Authors :: Alam, Sadia
Ishmam, Md Farhan
Alvee, Navid Hasin
Siddique, Md Shahnewaz
Hossain, Md Azam
Kamal, Abu Raihan Mostofa
Publication Year :: 2024
Abstract: The widespread availability of code-mixed data can provide valuable insights into low-resource languages like Bengali, which have limited datasets. Sentiment analysis has been a fundamental text classification task across several languages for code-mixed data. However, there has yet to be a large-scale and diverse sentiment analysis dataset on code-mixed Bengali. We address this limitation by introducing BnSentMix, a sentiment analysis dataset on code-mixed Bengali consisting of 20,000 samples with $4$ sentiment labels from Facebook, YouTube, and e-commerce sites.

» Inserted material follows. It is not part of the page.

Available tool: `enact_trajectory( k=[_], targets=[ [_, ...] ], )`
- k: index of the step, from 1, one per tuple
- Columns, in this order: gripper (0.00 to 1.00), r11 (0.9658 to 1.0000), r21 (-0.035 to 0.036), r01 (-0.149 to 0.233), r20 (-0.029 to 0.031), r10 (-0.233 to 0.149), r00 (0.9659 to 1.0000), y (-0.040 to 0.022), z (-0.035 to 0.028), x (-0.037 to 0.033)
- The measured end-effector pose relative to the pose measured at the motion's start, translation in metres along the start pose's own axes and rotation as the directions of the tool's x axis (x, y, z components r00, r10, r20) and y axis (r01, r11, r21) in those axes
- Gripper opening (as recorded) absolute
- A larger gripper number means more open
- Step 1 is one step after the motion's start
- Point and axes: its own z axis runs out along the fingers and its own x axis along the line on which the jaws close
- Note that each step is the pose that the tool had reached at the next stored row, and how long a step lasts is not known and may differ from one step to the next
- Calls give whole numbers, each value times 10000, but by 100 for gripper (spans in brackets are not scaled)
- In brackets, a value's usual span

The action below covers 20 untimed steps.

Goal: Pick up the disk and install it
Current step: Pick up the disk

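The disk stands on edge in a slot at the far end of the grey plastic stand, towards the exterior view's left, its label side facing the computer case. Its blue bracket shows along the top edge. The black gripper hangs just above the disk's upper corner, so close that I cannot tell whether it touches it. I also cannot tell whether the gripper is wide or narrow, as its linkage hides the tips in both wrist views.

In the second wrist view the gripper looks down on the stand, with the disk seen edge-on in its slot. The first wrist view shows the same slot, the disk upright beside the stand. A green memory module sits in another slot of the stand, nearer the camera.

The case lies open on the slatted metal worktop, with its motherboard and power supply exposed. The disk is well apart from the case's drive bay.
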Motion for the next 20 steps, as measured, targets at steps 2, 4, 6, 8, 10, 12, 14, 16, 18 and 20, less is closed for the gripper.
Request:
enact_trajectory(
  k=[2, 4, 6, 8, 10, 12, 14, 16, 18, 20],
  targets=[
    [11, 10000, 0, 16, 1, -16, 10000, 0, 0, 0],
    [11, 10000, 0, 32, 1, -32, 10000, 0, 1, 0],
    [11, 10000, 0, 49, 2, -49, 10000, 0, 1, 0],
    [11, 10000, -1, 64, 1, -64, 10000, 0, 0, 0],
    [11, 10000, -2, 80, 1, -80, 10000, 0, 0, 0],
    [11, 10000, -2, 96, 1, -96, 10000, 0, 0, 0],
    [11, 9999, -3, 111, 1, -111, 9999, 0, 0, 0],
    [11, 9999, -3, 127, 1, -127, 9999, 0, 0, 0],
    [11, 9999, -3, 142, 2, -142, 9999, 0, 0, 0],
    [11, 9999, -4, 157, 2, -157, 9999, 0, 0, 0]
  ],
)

We ensure diversity in data sources to replicate realistic code-mixed scenarios. Additionally, we propose $14$ baseline methods including novel transformer encoders further pre-trained on code-mixed Bengali-English, achieving an overall accuracy of $69.8\%$ and an F1 score of $69.1\%$ on sentiment classification tasks. Detailed analyses reveal variations in performance across different sentiment labels and text types, highlighting areas for future improvement.